━━━━━ Data extract
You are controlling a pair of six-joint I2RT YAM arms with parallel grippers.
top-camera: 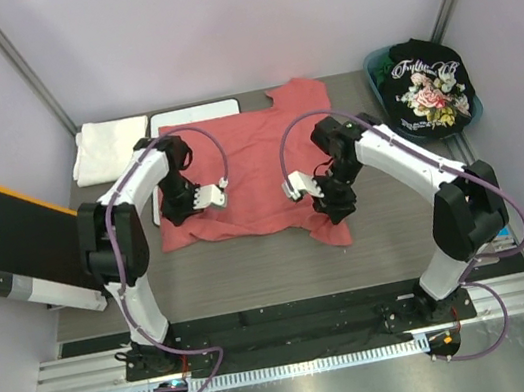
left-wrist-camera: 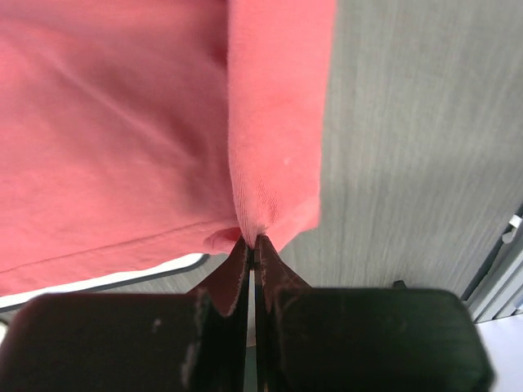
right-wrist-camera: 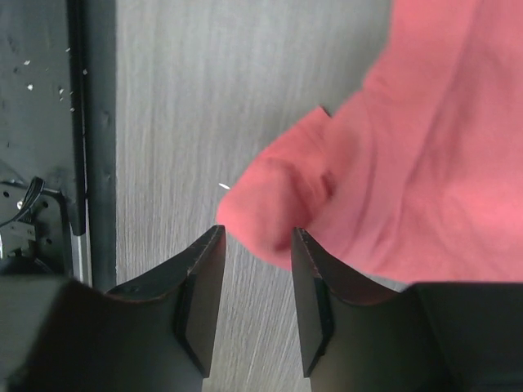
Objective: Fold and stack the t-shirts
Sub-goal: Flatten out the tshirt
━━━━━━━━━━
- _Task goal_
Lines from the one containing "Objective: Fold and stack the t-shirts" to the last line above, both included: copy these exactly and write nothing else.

- _Reply to the task_
Objective: Fold and stack the t-shirts
Sub-goal: Flatten out the tshirt

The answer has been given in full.